Ratio Calculation Engine

Financial ratios are the language of fundamental analysis. This tool calculates all major categories — liquidity, profitability, efficiency, and leverage:

@function_tool
def calculate_ratios(company: str, period_index: int = -1) -> str:
    """Calculate financial ratios for a company's specified period.
    Use period_index -1 for the most recent period."""
    if company not in _financial_data:
        return f"No data loaded for {company}."

    periods = _financial_data[company]["periods"]
    if abs(period_index) > len(periods):
        return f"Only {len(periods)} periods available."

    d = periods[period_index]
    ratios = {}

    # Liquidity ratios
    if d.get("current_assets") and d.get("current_liabilities"):
        ca, cl = d["current_assets"], d["current_liabilities"]
        ratios["Current Ratio"] = round(ca / cl, 2) if cl else None
        quick_assets = ca - d.get("inventory", 0)
        ratios["Quick Ratio"] = round(quick_assets / cl, 2) if cl else None

    # Profitability ratios
    if d.get("revenue"):
        rev = d["revenue"]
        ratios["Net Profit Margin"] = f"{round(d['net_income'] / rev * 100, 1)}%"
        if d.get("gross_profit"):
            ratios["Gross Margin"] = f"{round(d['gross_profit'] / rev * 100, 1)}%"

    # Return ratios
    if d.get("total_assets") and d["total_assets"] > 0:
        ratios["ROA"] = f"{round(d['net_income'] / d['total_assets'] * 100, 1)}%"
    if d.get("equity") and d["equity"] > 0:
        ratios["ROE"] = f"{round(d['net_income'] / d['equity'] * 100, 1)}%"

    # Leverage ratios
    if d.get("equity") and d["equity"] > 0:
        ratios["Debt-to-Equity"] = round(d["total_liabilities"] / d["equity"], 2)

    period_label = d.get("period", f"index {period_index}")
    lines = [f"Financial Ratios for {company} ({period_label}):"]
    for name, value in ratios.items():
        lines.append(f"  {name}: {value}")
    return "\n".join(lines)

Trend Analysis Tool

Comparing ratios across periods reveals whether a company's financial health is improving or deteriorating:

@function_tool
def analyze_trends(company: str) -> str:
    """Analyze financial trends across all loaded periods for a company."""
    if company not in _financial_data:
        return f"No data for {company}."

    periods = _financial_data[company]["periods"]
    if len(periods) < 2:
        return "Need at least 2 periods for trend analysis."

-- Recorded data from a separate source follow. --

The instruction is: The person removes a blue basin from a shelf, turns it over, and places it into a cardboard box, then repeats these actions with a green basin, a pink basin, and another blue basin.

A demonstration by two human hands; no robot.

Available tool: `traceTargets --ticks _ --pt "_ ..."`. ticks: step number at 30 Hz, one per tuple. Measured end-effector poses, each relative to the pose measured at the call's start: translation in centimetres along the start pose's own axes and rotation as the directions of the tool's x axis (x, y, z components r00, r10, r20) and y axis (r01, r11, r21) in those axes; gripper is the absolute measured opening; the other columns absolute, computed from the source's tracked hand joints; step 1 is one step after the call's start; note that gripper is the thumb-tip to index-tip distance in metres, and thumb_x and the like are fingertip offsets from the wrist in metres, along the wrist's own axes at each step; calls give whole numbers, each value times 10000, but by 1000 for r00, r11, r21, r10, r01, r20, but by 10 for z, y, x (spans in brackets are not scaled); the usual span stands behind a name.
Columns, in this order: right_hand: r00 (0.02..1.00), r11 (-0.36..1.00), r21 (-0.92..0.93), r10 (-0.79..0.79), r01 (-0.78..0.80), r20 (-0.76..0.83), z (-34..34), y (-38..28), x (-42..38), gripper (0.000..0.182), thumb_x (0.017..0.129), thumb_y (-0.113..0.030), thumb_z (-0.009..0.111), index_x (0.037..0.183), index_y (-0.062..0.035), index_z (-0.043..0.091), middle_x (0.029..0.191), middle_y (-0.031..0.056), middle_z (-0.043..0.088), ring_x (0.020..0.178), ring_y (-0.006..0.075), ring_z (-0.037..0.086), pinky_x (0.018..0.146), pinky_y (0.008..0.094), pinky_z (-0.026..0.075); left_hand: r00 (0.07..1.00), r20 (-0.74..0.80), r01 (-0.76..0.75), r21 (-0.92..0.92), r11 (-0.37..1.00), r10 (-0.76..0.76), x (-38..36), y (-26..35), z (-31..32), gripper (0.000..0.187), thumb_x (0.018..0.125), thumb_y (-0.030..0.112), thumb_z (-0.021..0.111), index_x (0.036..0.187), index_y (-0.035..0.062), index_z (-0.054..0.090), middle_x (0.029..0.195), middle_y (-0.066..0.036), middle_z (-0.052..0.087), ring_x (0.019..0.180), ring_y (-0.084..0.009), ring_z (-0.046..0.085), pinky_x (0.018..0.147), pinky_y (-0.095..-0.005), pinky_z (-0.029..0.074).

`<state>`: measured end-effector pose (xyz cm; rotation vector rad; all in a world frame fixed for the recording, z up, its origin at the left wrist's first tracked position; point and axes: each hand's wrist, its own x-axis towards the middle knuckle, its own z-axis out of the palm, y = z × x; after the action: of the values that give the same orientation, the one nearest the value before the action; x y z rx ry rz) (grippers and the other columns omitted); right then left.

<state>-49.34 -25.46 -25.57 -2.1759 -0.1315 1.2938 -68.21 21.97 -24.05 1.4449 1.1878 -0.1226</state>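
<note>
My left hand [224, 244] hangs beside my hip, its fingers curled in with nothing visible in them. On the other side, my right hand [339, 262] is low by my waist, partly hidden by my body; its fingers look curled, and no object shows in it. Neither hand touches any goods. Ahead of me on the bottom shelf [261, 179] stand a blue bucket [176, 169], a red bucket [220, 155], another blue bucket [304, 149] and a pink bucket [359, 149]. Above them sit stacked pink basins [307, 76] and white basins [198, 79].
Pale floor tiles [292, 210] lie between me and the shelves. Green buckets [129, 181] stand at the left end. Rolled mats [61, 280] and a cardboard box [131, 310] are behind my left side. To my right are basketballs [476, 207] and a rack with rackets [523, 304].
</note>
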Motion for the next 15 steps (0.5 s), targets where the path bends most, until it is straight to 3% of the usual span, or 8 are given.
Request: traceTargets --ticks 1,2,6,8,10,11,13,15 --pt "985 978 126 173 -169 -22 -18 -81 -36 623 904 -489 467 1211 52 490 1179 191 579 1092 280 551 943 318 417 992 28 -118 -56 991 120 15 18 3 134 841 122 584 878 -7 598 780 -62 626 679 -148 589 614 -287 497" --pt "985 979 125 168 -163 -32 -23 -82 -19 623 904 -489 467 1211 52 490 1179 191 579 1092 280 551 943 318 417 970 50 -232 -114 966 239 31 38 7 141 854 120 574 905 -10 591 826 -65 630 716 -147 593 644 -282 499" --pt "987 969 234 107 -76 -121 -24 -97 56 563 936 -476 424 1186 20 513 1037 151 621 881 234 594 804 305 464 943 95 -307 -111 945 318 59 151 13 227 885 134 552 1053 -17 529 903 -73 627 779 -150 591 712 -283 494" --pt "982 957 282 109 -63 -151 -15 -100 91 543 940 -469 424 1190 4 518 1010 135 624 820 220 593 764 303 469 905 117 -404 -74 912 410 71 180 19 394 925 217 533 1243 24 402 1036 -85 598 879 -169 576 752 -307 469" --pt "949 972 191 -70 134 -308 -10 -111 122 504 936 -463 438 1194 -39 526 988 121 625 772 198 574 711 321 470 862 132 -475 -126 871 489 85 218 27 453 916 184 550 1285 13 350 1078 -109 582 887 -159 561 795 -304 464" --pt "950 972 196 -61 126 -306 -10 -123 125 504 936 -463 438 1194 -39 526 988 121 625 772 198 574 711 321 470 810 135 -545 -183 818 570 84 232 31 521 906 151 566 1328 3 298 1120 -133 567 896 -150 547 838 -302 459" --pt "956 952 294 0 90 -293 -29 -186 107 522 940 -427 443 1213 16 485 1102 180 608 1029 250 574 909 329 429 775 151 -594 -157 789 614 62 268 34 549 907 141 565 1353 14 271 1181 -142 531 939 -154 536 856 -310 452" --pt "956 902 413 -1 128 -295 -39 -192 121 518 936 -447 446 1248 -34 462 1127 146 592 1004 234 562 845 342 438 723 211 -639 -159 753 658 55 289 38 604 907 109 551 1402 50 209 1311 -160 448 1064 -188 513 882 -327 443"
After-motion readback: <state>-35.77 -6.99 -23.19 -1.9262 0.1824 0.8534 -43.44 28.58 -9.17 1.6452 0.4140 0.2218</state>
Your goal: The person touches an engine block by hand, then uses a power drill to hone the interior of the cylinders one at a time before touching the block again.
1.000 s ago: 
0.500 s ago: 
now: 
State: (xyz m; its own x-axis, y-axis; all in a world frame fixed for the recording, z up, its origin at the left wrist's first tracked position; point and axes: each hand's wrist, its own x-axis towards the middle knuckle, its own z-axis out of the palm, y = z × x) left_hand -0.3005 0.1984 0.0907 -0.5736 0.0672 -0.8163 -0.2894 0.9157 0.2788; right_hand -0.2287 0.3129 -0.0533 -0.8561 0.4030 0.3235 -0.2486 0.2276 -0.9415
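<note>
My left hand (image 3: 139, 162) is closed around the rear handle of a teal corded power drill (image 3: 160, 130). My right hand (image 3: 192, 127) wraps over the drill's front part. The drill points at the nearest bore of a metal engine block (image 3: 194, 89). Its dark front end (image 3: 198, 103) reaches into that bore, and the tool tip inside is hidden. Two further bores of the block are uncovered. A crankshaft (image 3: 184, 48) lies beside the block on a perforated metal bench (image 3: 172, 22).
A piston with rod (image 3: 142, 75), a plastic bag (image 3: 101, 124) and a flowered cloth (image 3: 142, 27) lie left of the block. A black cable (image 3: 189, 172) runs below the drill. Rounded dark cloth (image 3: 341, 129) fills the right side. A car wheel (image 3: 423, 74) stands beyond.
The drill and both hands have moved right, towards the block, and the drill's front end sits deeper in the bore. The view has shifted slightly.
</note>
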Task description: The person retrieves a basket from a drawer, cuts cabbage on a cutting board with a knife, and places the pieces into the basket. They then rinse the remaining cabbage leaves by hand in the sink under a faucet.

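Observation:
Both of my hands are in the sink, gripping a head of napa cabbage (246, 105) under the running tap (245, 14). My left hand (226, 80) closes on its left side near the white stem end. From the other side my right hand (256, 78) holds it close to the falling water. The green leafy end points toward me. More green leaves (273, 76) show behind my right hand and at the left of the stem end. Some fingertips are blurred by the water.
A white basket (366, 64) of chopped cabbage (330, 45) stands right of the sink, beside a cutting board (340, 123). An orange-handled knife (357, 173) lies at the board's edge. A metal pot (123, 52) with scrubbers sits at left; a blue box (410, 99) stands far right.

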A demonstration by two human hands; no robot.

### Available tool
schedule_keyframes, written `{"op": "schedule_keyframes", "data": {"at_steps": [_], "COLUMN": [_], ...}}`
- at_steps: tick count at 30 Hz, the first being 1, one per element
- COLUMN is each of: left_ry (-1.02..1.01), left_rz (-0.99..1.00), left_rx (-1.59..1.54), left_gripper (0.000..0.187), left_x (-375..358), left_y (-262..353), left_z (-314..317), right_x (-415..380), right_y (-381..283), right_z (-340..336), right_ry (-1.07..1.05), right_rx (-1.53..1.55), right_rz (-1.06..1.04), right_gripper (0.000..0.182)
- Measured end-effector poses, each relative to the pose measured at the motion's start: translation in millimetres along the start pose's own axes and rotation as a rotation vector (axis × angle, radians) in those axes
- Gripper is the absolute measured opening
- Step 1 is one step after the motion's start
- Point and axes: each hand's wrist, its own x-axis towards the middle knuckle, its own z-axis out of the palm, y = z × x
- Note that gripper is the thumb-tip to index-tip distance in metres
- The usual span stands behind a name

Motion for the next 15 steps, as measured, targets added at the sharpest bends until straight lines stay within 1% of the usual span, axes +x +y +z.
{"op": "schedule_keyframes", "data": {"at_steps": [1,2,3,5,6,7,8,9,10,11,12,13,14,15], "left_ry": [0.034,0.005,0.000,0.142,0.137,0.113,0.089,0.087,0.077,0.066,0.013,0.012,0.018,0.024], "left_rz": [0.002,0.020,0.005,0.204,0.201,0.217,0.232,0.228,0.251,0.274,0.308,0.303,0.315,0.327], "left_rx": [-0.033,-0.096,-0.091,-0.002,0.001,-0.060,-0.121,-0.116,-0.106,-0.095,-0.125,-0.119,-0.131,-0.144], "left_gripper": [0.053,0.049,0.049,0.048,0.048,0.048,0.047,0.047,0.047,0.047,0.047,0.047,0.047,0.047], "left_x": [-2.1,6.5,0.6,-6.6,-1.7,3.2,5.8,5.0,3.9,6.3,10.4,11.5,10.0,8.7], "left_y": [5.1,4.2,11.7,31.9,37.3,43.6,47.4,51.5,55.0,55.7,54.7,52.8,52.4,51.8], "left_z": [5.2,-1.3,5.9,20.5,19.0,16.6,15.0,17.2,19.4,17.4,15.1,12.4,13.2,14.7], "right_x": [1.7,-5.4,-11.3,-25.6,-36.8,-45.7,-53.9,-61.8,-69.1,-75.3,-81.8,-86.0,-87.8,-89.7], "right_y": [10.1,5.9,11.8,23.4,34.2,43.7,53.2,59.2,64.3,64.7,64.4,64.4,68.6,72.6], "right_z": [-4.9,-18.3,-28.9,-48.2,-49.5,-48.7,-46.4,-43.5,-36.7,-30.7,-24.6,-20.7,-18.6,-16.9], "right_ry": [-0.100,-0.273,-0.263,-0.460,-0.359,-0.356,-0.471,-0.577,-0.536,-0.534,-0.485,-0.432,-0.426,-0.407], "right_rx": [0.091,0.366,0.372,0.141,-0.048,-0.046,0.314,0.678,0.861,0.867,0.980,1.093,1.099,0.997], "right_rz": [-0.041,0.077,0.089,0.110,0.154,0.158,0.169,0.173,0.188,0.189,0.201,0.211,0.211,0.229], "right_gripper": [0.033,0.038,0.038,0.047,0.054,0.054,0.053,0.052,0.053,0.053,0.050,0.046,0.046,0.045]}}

    metrics = ["revenue", "net_income", "total_assets", "total_liabilities"]
    trends = []

    for metric in metrics:
        values = [p.get(metric) for p in periods if p.get(metric) is not None]
        if len(values) < 2:
            continue
        changes = []
        for i in range(1, len(values)):
            pct = ((values[i] - values[i - 1]) / abs(values[i - 1])) * 100
            changes.append(round(pct, 1))

        avg_change = round(sum(changes) / len(changes), 1)
        direction = "growing" if avg_change > 0 else "declining"
        trends.append(f"  {metric}: {direction} (avg {avg_change}% per period)")

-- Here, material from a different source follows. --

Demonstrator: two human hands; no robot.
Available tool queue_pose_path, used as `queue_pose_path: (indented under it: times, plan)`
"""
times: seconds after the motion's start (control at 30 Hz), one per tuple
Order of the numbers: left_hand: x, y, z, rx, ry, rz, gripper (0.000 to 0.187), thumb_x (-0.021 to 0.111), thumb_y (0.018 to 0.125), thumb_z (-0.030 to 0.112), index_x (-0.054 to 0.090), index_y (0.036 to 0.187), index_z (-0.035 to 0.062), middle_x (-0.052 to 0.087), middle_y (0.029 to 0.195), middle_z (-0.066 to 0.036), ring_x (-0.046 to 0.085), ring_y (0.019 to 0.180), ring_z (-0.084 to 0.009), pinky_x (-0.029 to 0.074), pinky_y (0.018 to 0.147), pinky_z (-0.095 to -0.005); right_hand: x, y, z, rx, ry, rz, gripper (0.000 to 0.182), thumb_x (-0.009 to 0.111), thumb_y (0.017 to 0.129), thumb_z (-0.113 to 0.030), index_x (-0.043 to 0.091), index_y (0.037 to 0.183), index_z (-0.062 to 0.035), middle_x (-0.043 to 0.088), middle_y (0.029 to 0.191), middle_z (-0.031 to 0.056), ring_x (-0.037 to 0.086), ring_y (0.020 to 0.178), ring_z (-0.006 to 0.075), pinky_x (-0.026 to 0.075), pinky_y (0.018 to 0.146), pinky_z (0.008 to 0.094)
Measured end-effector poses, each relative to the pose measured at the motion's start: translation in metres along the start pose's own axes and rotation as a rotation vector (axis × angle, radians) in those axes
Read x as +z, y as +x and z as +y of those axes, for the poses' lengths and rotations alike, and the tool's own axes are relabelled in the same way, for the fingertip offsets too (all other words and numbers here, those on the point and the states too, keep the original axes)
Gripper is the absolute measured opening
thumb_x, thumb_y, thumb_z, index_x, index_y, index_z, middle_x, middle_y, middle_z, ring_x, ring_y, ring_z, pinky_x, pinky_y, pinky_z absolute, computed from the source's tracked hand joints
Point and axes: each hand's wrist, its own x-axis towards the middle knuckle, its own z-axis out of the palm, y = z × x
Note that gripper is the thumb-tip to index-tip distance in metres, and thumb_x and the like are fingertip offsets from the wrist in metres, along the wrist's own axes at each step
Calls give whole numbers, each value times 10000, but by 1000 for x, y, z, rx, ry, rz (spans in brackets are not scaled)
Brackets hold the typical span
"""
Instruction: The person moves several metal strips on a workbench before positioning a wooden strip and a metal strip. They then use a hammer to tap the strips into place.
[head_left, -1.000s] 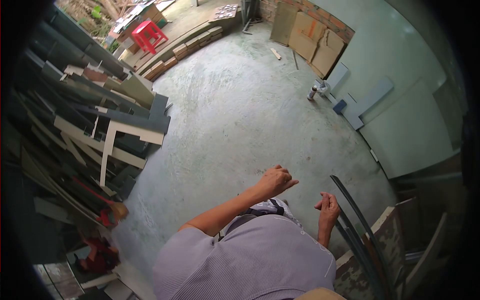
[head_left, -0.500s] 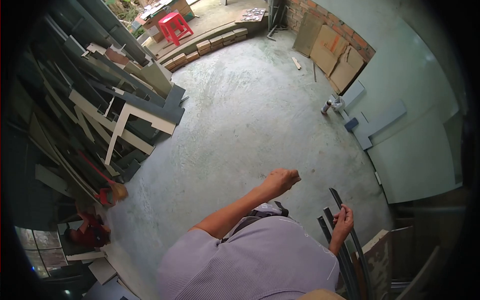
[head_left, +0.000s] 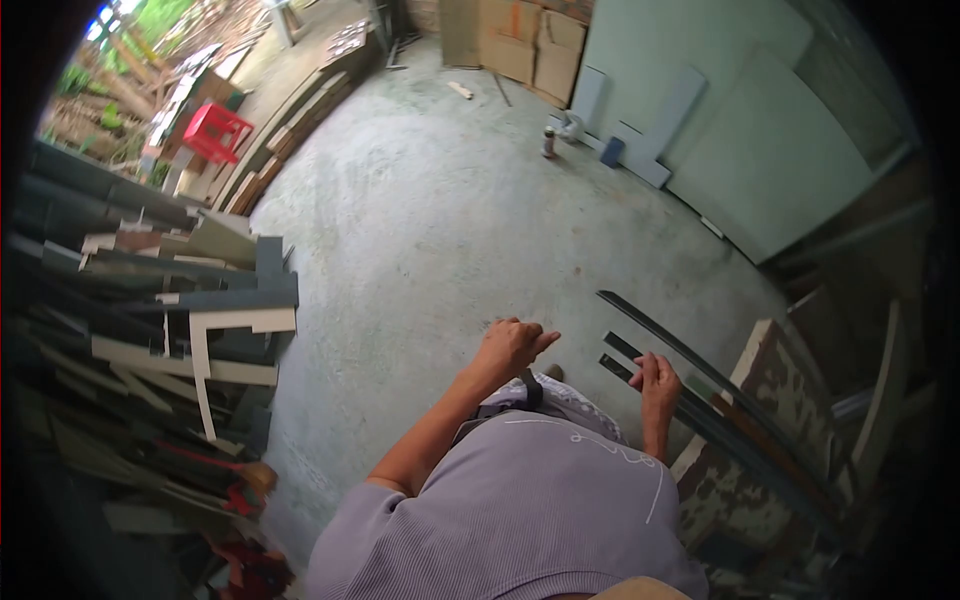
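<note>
My left hand [head_left: 515, 345] hangs over the concrete floor in front of my body, its fingers loosely curled, with no object visible in it. On the right, my right hand [head_left: 656, 382] has bent fingers at the two shorter dark strips [head_left: 622, 345], close to their ends. The strips pass beneath the hand, and the exact finger contact is partly hidden. A longer dark strip [head_left: 655, 328] lies beyond the fingers, apart from them. All the strips slant down to the right beside a mottled board [head_left: 745, 400].
Stacked dark and cream offcuts [head_left: 225, 300] stand at the left. Large pale green panels [head_left: 770, 150] and cardboard [head_left: 505, 45] lean at the back. A can [head_left: 548, 142] and blue block [head_left: 612, 151] stand near the panels. A red stool [head_left: 217, 132] is outside. A red-handled broom [head_left: 258, 482] is lower left.
The view has turned to the right. My right hand has shifted from the longer strip towards the two shorter ones. My left hand stays in front of my body, its fingers still curled.
</note>
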Motion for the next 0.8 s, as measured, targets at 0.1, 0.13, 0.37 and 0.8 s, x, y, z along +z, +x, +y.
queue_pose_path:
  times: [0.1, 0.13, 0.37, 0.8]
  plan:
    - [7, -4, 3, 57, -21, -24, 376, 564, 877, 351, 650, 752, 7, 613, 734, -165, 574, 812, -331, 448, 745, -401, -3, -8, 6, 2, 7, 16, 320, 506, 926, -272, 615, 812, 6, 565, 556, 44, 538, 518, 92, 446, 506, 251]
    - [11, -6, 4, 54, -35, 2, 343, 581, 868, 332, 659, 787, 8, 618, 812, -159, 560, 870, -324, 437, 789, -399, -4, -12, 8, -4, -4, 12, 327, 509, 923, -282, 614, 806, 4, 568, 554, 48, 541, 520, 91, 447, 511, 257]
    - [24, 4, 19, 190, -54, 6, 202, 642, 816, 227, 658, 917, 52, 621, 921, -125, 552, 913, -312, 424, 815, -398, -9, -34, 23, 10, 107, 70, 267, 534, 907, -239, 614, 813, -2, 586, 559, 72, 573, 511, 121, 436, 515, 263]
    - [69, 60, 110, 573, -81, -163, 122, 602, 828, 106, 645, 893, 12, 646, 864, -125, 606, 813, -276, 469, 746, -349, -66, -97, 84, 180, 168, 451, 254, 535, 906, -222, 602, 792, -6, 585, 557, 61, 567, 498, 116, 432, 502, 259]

    return f"Trends for {company}:\n" + "\n".join(trends)

Risk Assessment and Forecasting

The agent can flag financial red flags and project future values using simple linear extrapolation:

import numpy as np

@function_tool
def forecast_metric(company: str, metric: str, periods_ahead: int = 4) -> str:
    """Forecast a financial metric using linear regression on historical data."""
    if company not in _financial_data:
        return f"No data for {company}."

    values = [
        p.get(metric)
        for p in _financial_data[company]["periods"]
        if p.get(metric) is not None
    ]
    if len(values) < 3:
        return f"Need at least 3 data points. Have {len(values)}."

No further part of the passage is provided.